What you have to do ::
Please restate word for word the lines of the entries below from the one with "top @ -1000" to the one with "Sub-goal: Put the", inclusive, and leave out every picture.

Given data ::
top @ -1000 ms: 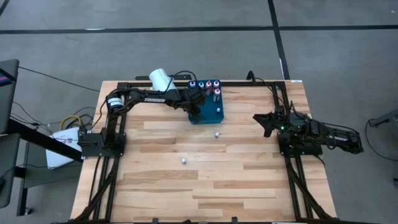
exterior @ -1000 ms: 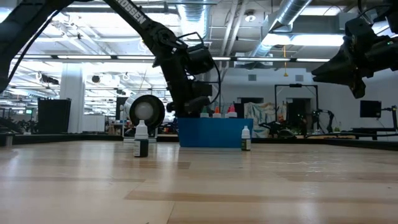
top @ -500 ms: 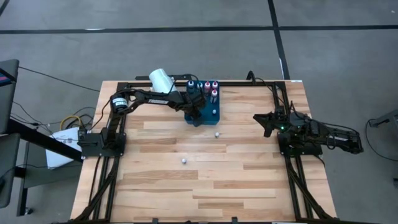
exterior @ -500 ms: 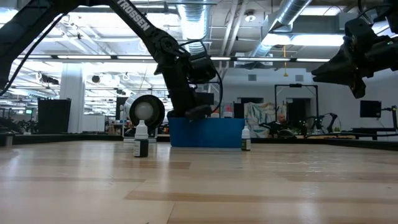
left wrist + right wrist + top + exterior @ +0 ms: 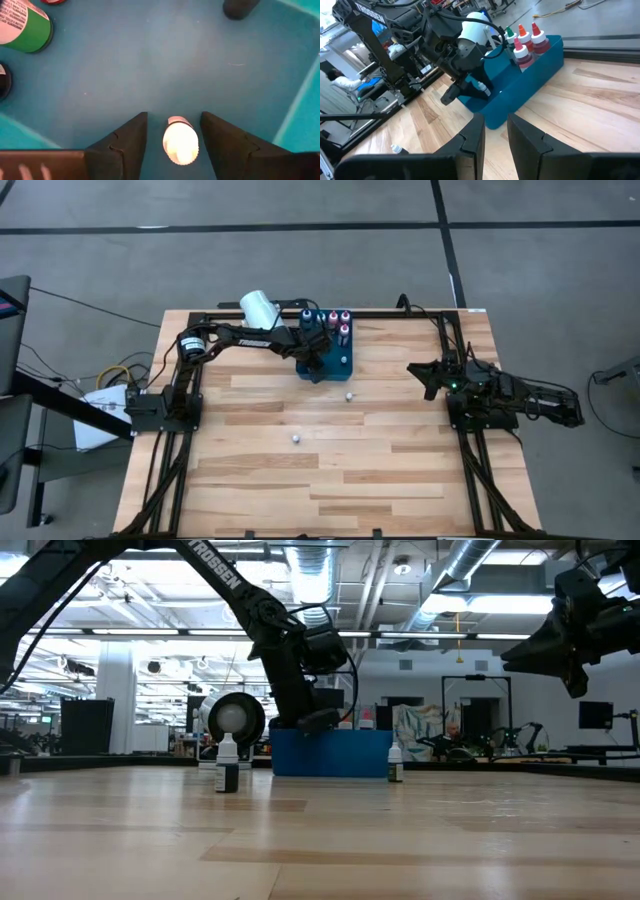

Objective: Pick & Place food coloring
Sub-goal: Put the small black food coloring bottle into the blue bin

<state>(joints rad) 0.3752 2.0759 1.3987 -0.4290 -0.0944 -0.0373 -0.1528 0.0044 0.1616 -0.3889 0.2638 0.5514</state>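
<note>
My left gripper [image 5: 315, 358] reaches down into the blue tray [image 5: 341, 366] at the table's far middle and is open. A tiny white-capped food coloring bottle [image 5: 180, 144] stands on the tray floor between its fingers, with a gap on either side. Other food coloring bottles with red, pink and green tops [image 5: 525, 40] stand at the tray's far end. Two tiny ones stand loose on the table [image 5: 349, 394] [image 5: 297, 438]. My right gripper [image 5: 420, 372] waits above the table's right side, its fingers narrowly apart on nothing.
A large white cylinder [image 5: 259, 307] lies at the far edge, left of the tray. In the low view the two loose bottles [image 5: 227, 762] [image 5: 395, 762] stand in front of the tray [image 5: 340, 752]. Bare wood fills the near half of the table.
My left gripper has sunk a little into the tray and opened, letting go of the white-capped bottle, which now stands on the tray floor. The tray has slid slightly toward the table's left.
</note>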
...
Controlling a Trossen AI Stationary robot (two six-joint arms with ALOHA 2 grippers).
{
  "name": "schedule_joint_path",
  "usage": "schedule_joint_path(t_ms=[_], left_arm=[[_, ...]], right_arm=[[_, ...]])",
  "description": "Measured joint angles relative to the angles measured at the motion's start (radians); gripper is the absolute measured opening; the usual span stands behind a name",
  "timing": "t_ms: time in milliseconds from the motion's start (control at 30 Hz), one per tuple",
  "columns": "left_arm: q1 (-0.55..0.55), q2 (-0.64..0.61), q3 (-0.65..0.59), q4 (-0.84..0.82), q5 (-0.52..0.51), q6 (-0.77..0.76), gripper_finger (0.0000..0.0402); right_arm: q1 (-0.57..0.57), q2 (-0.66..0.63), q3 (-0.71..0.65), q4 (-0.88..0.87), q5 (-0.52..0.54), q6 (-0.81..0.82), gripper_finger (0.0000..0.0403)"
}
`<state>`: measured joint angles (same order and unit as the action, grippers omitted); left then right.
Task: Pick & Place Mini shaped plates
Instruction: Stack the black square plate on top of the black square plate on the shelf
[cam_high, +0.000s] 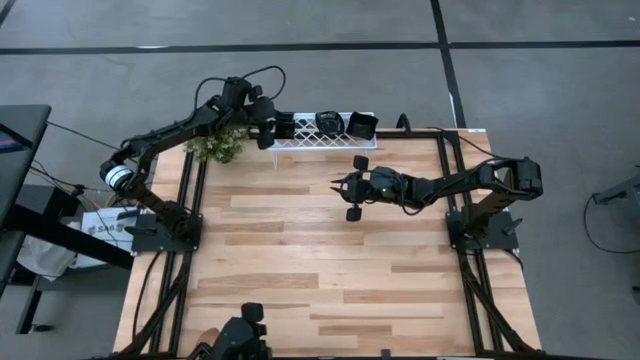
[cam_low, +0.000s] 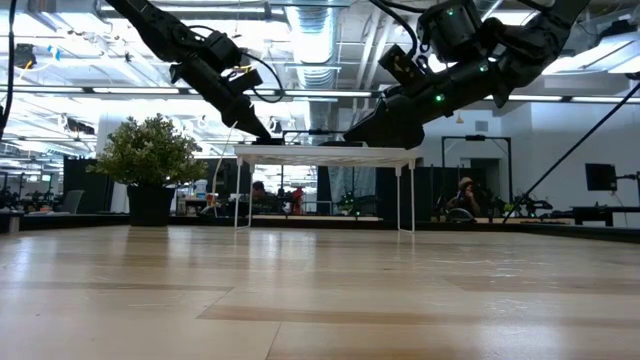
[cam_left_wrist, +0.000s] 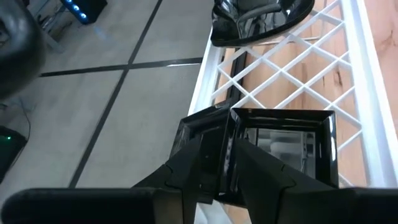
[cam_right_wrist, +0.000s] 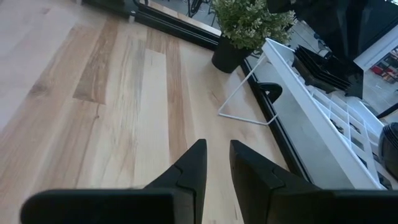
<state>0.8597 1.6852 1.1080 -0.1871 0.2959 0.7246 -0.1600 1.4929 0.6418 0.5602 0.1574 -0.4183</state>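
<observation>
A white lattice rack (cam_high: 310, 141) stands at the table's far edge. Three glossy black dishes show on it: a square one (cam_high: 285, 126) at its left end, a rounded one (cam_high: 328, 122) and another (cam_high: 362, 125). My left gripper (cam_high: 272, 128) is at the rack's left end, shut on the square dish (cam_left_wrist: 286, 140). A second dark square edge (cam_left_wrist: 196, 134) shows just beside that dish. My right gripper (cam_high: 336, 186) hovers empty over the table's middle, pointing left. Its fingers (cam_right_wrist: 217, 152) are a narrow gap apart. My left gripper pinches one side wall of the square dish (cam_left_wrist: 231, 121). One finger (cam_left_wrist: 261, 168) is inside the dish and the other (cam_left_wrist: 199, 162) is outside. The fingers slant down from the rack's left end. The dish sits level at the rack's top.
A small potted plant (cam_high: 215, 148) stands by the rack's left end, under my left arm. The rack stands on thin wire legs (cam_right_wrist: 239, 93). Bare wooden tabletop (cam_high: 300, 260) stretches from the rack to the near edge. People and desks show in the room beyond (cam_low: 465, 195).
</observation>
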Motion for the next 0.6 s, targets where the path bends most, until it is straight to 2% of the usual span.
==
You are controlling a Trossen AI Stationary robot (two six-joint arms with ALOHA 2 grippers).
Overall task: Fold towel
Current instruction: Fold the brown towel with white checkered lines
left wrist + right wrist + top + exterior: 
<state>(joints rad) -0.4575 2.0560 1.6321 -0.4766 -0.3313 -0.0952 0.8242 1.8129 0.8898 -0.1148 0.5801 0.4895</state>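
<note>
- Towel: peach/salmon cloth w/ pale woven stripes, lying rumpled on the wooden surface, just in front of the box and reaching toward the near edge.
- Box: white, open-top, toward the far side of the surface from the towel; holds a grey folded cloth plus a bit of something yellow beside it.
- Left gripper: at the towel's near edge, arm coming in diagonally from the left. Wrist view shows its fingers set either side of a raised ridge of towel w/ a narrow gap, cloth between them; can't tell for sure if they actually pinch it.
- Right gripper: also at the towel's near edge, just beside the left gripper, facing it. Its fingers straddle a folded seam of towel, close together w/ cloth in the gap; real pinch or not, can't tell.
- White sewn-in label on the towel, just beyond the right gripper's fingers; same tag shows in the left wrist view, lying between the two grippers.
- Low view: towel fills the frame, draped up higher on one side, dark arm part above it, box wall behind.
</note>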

Expected answer ::
top @ -1000 ms: 
exterior @ -1000 ms: 
top @ -500 ms: 
exterior @ -500 ms: 
left wrist + right wrist + top + exterior @ +0 ms: 

Objective: Pick & Place food coloring
Sub-goal: Put the small black food coloring bottle into the blue bin

Nothing else goes in the answer.